Your answer must be an exact copy of the data below.

(Provided material)

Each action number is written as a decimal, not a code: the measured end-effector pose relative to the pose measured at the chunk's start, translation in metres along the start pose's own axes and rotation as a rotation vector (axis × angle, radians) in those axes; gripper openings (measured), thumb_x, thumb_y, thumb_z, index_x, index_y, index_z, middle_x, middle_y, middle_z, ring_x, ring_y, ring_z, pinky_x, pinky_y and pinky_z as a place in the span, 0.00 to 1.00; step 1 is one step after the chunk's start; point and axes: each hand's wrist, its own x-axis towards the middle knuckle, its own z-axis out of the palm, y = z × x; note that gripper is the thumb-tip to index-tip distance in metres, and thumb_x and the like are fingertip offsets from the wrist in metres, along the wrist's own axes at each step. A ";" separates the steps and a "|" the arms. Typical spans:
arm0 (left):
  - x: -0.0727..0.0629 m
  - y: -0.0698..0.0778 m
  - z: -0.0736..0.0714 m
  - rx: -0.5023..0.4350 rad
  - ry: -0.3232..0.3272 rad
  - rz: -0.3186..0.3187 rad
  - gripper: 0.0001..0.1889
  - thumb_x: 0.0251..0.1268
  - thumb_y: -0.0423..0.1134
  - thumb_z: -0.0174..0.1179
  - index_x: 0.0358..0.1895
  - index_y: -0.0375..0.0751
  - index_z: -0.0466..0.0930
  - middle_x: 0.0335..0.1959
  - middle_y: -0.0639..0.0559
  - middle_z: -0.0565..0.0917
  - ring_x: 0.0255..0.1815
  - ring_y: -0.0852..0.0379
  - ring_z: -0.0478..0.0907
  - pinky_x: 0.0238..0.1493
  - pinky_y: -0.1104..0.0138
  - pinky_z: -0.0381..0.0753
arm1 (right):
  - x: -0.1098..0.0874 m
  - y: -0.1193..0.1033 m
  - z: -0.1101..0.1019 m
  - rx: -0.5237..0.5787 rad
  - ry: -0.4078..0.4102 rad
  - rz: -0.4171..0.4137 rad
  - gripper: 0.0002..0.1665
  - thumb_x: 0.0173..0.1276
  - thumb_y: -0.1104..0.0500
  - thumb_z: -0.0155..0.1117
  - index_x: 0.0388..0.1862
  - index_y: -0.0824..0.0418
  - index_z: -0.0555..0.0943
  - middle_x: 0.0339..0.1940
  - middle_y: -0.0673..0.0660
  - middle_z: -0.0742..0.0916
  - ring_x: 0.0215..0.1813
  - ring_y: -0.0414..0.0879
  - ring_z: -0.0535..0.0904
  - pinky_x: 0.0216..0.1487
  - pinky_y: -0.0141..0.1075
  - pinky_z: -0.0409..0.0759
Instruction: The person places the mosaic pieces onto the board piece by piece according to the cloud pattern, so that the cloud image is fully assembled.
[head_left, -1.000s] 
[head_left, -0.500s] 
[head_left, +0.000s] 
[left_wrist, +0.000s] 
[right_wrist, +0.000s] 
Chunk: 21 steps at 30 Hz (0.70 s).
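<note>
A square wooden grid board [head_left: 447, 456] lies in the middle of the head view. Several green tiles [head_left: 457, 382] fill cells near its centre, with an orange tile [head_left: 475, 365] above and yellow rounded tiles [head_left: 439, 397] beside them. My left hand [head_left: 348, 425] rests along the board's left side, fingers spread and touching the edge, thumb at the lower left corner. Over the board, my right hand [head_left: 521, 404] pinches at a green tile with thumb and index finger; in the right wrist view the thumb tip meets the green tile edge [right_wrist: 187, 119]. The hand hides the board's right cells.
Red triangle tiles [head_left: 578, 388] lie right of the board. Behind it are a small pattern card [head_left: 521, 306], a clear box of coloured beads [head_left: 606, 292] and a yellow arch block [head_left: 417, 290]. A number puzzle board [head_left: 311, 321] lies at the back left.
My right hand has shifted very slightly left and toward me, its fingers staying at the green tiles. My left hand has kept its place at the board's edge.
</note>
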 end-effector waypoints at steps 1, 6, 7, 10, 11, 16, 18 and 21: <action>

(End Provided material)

Reply:
Each action number is written as a decimal, not a code: the measured end-effector pose relative to the pose measured at the chunk's start, translation in metres along the start pose's own axes and rotation as a rotation vector (axis × angle, radians) in those axes; gripper openings (measured), thumb_x, thumb_y, thumb_z, index_x, index_y, index_z, middle_x, middle_y, middle_z, ring_x, ring_y, ring_z, pinky_x, pinky_y and pinky_z as a place in the span, 0.00 to 1.00; step 1 is one step after the chunk's start; point and axes: each hand's wrist, its own x-axis towards the middle knuckle, its own z-axis out of the palm, y = z × x; note that gripper is the thumb-tip to index-tip distance in metres, and thumb_x and the like are fingertip offsets from the wrist in metres, along the wrist's own axes at each step. A ";" separates the steps and a "|" the arms. Typical spans:
arm0 (left):
  - x: -0.0727..0.0629 m
  - y: -0.0698..0.0778 m
  - z: -0.0736..0.0714 m
  - rx: -0.5023..0.4350 rad
  - ry: -0.3232..0.3272 rad
  - rz: -0.3186..0.3187 rad
  - gripper: 0.0001..0.1889
  - thumb_x: 0.0251..0.1268
  - thumb_y: -0.0423..0.1134
  - thumb_z: -0.0174..0.1179
  - index_x: 0.0358..0.1895
  - index_y: -0.0375..0.0751
  - index_z: -0.0466..0.0930
  - middle_x: 0.0335..0.1959
  - middle_y: -0.0639..0.0559
  - middle_z: -0.0565..0.0917
  - ring_x: 0.0255..0.1815
  - ring_y: -0.0852..0.0379
  - ring_z: -0.0478..0.0907
  - pinky_x: 0.0238..0.1493
  - pinky_y: -0.1104..0.0138
  - pinky_z: -0.0381..0.0753
arm1 (right):
  - x: -0.1098..0.0874 m
  - y: -0.1193..0.1033 m
  - z: -0.1101..0.1019 m
  - rx: -0.5237..0.5787 rad
  - ry: -0.4078..0.4102 rad
  - rz: -0.4171..0.4137 rad
  - gripper: 0.0002..0.1665
  - thumb_x: 0.0173..0.1276
  - thumb_y: -0.1104..0.0500
  - thumb_z: -0.0155..0.1117
  - index_x: 0.0388..0.1862
  - index_y: -0.0824..0.0418
  - index_z: -0.0555..0.0943
  - middle_x: 0.0339..0.1940
  - middle_y: -0.0673..0.0660
  - middle_z: -0.0742..0.0916
  - ring_x: 0.0215..0.1813
  - ring_y: -0.0414..0.0879
  - ring_z: -0.0535..0.0904
  - pinky_x: 0.0216..0.1487
  - pinky_y: -0.0141..0.1075
  - pinky_z: -0.0409..0.0759
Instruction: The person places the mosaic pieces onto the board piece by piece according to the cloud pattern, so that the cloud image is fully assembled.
[head_left, -1.000s] 
[head_left, -0.500s] 
[head_left, +0.000s] 
[left_wrist, +0.000s] 
[right_wrist, +0.000s] 
Chunk: 21 steps at 30 Hz (0.70 s).
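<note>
A square wooden grid board [head_left: 447, 456] lies in the middle of the head view. Several green tiles [head_left: 457, 382] fill cells near its centre, with an orange tile [head_left: 475, 365] above and yellow rounded tiles [head_left: 439, 397] beside them. My left hand [head_left: 348, 425] rests along the board's left side, fingers spread and touching the edge, thumb at the lower left corner. Over the board, my right hand [head_left: 521, 404] pinches at a green tile with thumb and index finger; in the right wrist view the thumb tip meets the green tile edge [right_wrist: 187, 119]. The hand hides the board's right cells.
Red triangle tiles [head_left: 578, 388] lie right of the board. Behind it are a small pattern card [head_left: 521, 306], a clear box of coloured beads [head_left: 606, 292] and a yellow arch block [head_left: 417, 290]. A number puzzle board [head_left: 311, 321] lies at the back left.
My right hand has shifted very slightly left and toward me, its fingers staying at the green tiles. My left hand has kept its place at the board's edge.
</note>
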 end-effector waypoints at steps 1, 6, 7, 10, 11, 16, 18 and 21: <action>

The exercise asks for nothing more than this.